Aim of the task
From top to bottom, print the listing word for word and skip any pictures it contains.

Information provided
##############################

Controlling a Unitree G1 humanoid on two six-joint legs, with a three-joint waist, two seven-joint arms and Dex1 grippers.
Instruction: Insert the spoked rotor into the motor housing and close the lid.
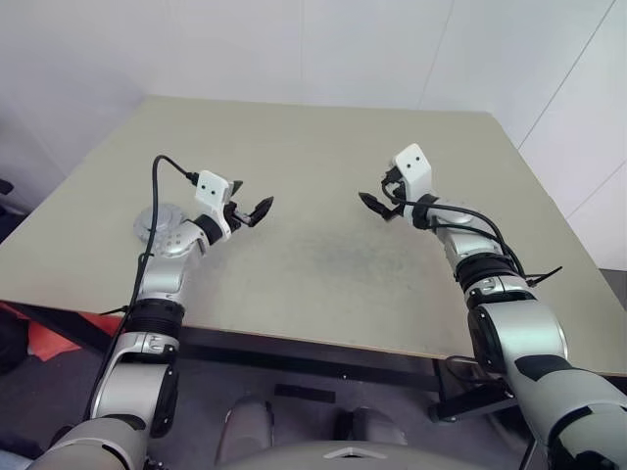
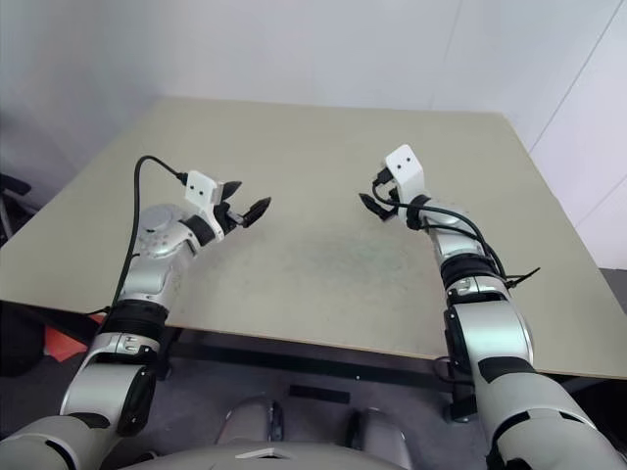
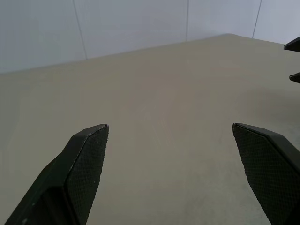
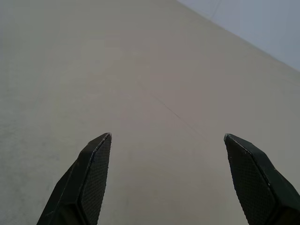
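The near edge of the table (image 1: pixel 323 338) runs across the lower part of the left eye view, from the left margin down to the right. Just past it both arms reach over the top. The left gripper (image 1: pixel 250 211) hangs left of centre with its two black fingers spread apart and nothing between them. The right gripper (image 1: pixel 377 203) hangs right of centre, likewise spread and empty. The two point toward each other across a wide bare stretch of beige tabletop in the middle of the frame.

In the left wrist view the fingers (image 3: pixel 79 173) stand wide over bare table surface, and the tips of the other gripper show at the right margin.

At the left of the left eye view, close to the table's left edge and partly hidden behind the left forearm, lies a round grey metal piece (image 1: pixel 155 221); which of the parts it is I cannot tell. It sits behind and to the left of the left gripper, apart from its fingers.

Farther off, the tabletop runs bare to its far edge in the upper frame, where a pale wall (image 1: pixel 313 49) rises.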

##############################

Response to the exercise
Controlling a Unitree G1 humanoid on two six-joint legs, with a three-joint waist, two seven-joint arms and Dex1 grippers.
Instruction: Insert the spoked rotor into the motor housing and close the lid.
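The near edge of the table (image 1: pixel 323 338) runs across the lower part of the left eye view, from the left margin down to the right. Just past it both arms reach over the top. The left gripper (image 1: pixel 250 211) hangs left of centre with its two black fingers spread apart and nothing between them. The right gripper (image 1: pixel 377 203) hangs right of centre, likewise spread and empty. The two point toward each other across a wide bare stretch of beige tabletop in the middle of the frame.

In the left wrist view the fingers (image 3: pixel 79 173) stand wide over bare table surface, and the tips of the other gripper show at the right margin.

At the left of the left eye view, close to the table's left edge and partly hidden behind the left forearm, lies a round grey metal piece (image 1: pixel 155 221); which of the parts it is I cannot tell. It sits behind and to the left of the left gripper, apart from its fingers.

Farther off, the tabletop runs bare to its far edge in the upper frame, where a pale wall (image 1: pixel 313 49) rises.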

With this, the output is complete.